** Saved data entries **
%%
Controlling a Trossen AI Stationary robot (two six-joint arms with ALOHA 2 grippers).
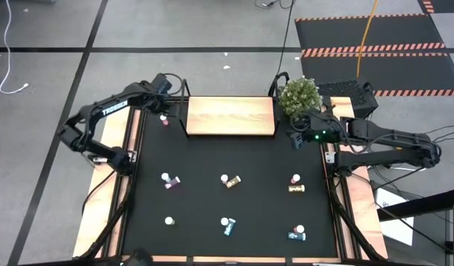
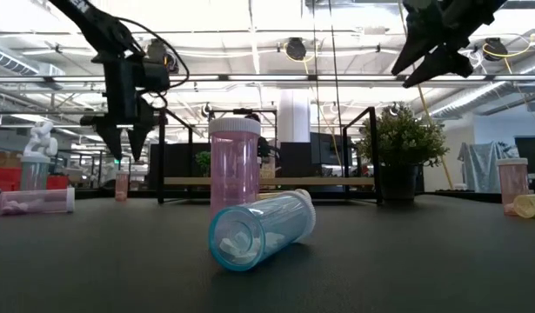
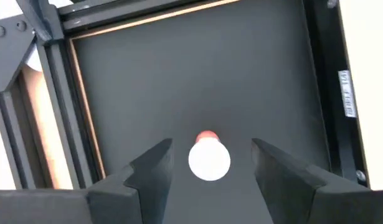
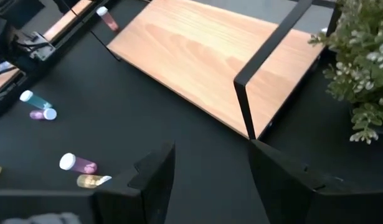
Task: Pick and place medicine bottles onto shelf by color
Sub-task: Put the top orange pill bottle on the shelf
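The medicine bottles lie mostly scattered over the black mat (image 1: 234, 207) in pairs: a purple pair (image 1: 170, 181) at left, a yellow pair (image 1: 230, 181) in the middle, another yellow and pink pair (image 1: 295, 185) at right, and teal ones (image 1: 227, 225) in the near row. One pink bottle (image 1: 164, 119) stands upright on the mat at the far left, just beside the shelf's (image 1: 230, 116) left end. Your left gripper (image 3: 210, 163) hangs right above that bottle, fingers spread to either side of its white cap, gripping nothing. Your right gripper (image 4: 210, 168) hovers off the shelf's right end near the potted plant (image 1: 298, 94), fingers apart and empty. The shelf board carries no bottles.
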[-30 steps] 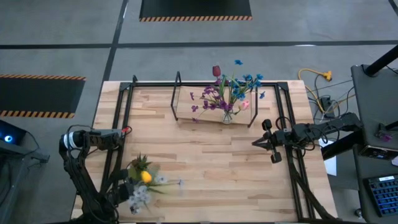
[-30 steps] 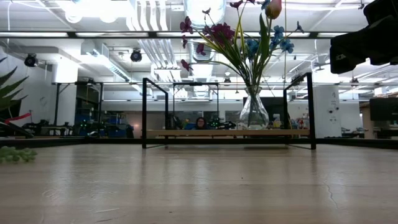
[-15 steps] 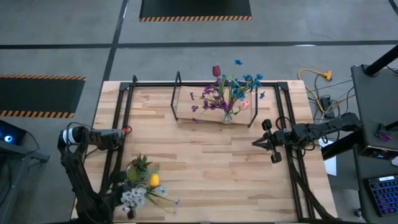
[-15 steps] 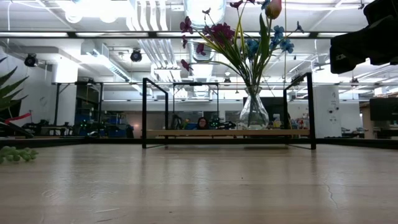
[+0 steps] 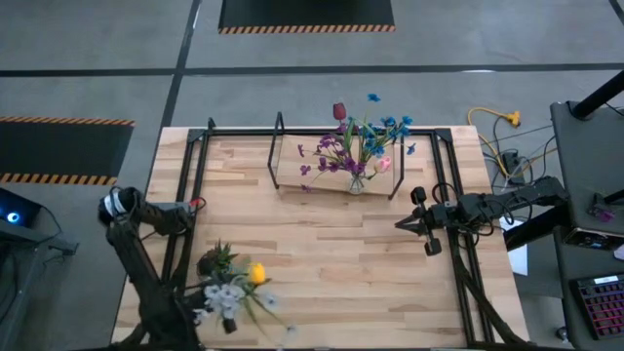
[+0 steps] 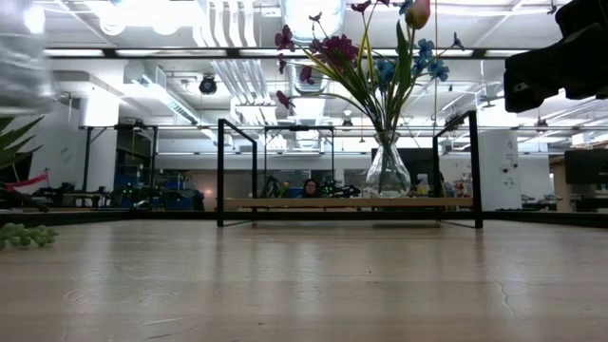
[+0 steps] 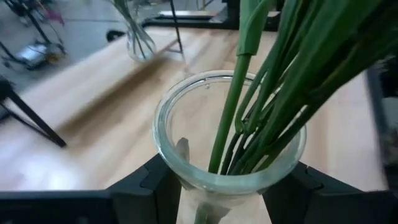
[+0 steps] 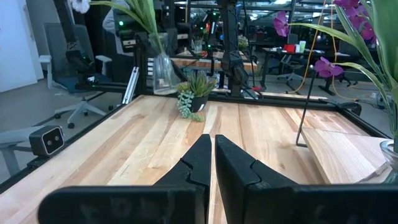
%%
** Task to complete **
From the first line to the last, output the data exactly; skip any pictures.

** Output below **
Controlling a Trossen AI Stationary robot (two six-joint arms with ALOHA 2 grippers).
Task: Pick and place medicine bottles onto shelf by color
Sub-task: Put the top orange pill bottle on the shelf
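The medicine bottles lie mostly scattered over the black mat (image 1: 234, 207) in pairs: a purple pair (image 1: 170, 181) at left, a yellow pair (image 1: 230, 181) in the middle, another yellow and pink pair (image 1: 295, 185) at right, and teal ones (image 1: 227, 225) in the near row. One pink bottle (image 1: 164, 119) stands upright on the mat at the far left, just beside the shelf's (image 1: 230, 116) left end. Your left gripper (image 3: 210, 163) hangs right above that bottle, fingers spread to either side of its white cap, gripping nothing. Your right gripper (image 4: 210, 168) hovers off the shelf's right end near the potted plant (image 1: 298, 94), fingers apart and empty. The shelf board carries no bottles.
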[-30 steps] 
[-30 steps] 
[-15 steps] 
[-15 steps] 
[+0 steps] 
[+0 steps] 
[+0 steps] 
[+0 steps] 

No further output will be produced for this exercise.